Aggregate limits on containers
Some organizations may wish to run non-YARN processes on the same node as the NM. These may be monitoring agents, HBase servers, etc. How do you share CPU between the containers launched by the NM and these external tasks? You may not want your YARN containers using all the CPU on any given physical machine. For this purpose we’ve added a new configuration property: yarn.nodemanager.resource.percentage-physical-cpu-limit. This variable lets you set the maximum amount of CPU to be used by all the YARN containers put together. This limit is a hard limit and can be used to ensure that YARN containers can run on your nodes without consuming all CPU, and thus leaving enough capacity for non-YARN process.
Soft vs hard limits
By default, the CGroups-based container resource restrictions are only soft limits – if there is spare CPU available on a given node, the containers are allowed to use it (potentially far exceeding their allocation). However if an additional application container is launched that needs CPU, existing containers’ CPU usage is scaled back appropriately. This may lead to situations where applications which are CPU bound finish faster when the cluster is either idle or lightly loaded but take longer when the cluster has more load. This behaviour contrasts with memory isolation in YARN – if users don’t size their containers correctly, their containers will be killed potentially failing the applications too. On the other hand, once the containers are sized correctly, applications will run in a predictable manner.

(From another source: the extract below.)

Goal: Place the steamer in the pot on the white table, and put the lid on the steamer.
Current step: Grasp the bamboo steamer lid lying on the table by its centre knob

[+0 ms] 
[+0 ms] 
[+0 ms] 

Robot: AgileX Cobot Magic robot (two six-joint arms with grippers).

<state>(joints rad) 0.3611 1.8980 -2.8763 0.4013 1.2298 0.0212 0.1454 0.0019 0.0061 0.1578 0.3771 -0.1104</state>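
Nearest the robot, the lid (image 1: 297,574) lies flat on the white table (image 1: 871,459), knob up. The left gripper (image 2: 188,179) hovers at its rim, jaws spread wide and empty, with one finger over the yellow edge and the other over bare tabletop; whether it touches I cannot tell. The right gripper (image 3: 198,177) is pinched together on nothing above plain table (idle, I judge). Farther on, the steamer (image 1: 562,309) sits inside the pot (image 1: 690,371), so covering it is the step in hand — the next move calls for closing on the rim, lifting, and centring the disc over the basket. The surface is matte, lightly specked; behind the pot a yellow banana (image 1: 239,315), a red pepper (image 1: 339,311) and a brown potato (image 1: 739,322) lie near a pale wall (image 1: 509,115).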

The above behavior can be turned on/off by a config setting – administrators can set yarn.nodemanager.linux-container-executor.cgroups.strict-resource-usage to true if they wish to restrict all containers to their specific resource allocation. This sets a hard limit on the container’s CPU usage, adding some predictability in application performance. This setting is also useful when benchmarking your workload to avoid cluster load adding noise to your measurements.

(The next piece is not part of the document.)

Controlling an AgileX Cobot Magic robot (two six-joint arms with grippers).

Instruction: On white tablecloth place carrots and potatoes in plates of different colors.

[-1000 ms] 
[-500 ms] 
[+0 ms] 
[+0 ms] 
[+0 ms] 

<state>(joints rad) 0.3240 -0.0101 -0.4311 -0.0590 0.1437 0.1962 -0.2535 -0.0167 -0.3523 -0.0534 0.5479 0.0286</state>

If you are looking for applications that can benefit from using CGroups, Storm on YARN is a really good example of an application that can gain by enabling CGroups. In addition, the DistributedShell application and the MapReduce framework also have support for specifying vcores and both benefit by using CGroups.
Below are a couple of screenshots that show how a CGroups hierarchy looks like when used by YARN.
The following gives the list of all the individual settings in the cgroups.
When running an application, YARN creates a Cgroup for each container naming it after its ContainerID. For e.g, the following is a situation where YARN is running 6 containers of one application in parallel on a node.
In this and the previous companion posts, we’ve covered various features that help enabling diverse workloads on YARN. Specifically, we discussed about scheduling & isolating workloads that require CPU as resource, impact of adding CPU as resource on applications. We hope you found these posts useful!